Pope Hormisdas (/hɔr'mɪzdəs/; c. 450 – 6 August 523) was the bishop of Rome from 20 July 514 to his death on 6 August 523. His papacy was dominated by the Acacian schism, started in 484 by Acacius of Constantinople's efforts to placate the non-Chalcedonians. His efforts to resolve this schism were successful, and on 28 March 519, the reunion between Constantinople and Rome was ratified in the cathedral of Constantinople before a large crowd.

== Family and early career==
Hormisdas was born in Frusino in the moribund era of the Western Roman Empire. His Persian name was probably given in honour of an exiled Persian noble, Hormizd, "celebrated in the Roman martyrology (8 August) but not so honoured in the East." The names of his father and son suggest he had an otherwise "straightforward Italian pedigree". However, according to Iranica he was probably related to Hormizd.

Before becoming a deacon, Hormisdas was married and had a son, Silverius, who later became pope. During the Laurentian schism, Hormisdas was one of the most prominent clerical partisans of Pope Symmachus. He was notary at the synod held at St. Peter's in 502. Two letters of Magnus Felix Ennodius, bishop of Pavia, survive addressed to him, written when the latter tried to regain horses and money he had lent the Pope.

==Pontificate==
Unlike that of his predecessor Symmachus, the election of Hormisdas lacked any notable controversies. Upon becoming pope, one of Hormisdas' first actions was to remove the last vestiges of the schism in Rome, receiving back into the Church those adherents of the Laurentian party who had not already been reconciled. "The schism had lingered on largely out of personal hatred to Symmachus," writes Jeffrey Richards, "something with which Hormisdas was apparently not tainted."

The account of his tenure in the Liber Pontificalis, as well as the overwhelming bulk of his surviving correspondence, is dominated by efforts to restore communion between the Sees of Rome and Constantinople, which had been broken by the Acacian schism. This schism occurred over the "Henotikon" of Emperor Zeno, which was also accepted by his Miaphysite successor Anastasius I.

Anastasius took the first steps to resolve this schism, under pressure from Vitalian, the commander of the imperial cavalry. Vitalian, opposed to the Henotikon, led Thracia, Scythia Minor, and Mysia in revolt, and marched with an army of Huns and Bulgars to the gates of Constantinople. Richards also notes that some tentative efforts from Constantinople were likely, "if only because there was a new man on the throne of St. Peter. Relations between Symmachus and the emperor Anastasius had been virtually non-existent."
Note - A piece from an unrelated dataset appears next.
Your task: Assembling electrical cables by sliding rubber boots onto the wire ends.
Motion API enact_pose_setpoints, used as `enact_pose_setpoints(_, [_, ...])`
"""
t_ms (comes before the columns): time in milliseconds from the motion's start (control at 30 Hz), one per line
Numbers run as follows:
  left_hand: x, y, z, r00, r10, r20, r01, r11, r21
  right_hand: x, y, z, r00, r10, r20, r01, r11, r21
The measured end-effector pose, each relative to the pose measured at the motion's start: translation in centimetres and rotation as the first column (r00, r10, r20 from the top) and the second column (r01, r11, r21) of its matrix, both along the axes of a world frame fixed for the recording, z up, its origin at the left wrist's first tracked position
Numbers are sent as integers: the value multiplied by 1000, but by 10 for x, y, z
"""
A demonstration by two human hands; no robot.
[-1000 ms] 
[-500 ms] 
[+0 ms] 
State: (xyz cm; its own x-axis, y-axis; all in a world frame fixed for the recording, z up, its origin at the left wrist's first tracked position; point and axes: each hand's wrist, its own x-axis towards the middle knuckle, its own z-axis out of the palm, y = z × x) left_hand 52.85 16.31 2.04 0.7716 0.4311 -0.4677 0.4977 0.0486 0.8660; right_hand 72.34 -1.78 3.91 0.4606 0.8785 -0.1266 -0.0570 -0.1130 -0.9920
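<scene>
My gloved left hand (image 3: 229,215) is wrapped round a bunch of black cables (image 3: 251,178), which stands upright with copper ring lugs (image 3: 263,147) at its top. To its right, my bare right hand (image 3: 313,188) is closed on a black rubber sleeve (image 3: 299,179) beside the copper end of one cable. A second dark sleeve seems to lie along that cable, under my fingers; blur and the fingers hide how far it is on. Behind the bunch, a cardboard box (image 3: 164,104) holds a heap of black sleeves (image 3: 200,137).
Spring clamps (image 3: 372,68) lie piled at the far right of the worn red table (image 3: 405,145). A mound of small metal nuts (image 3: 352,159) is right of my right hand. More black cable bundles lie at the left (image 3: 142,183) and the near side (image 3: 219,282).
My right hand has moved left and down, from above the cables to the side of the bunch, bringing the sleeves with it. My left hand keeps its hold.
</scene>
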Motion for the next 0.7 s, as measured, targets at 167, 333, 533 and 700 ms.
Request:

Anastasius wrote to Hormisdas on 28 December 514, inviting him to a synod that would be held 1 July of the following year. Anastasius also sent second, less courteous invitation, dated 12 January 515, was by to the pope, which reached Rome before the first. On 4 April Hormisdas answered, expressing his delight at the prospect of peace, but at the same time defending the position of his predecessors, and welcoming a synod, but believing it unnecessary. The emperor's first letter at last reached Rome on 14 May. The pope guardedly carried on negotiations, convened a synod at Rome, and wrote to the emperor on 8 July to announce the departure of an embassy for Constantinople. Meanwhile, the two hundred bishops who had assembled on 1 July at Heraclea separated without accomplishing anything.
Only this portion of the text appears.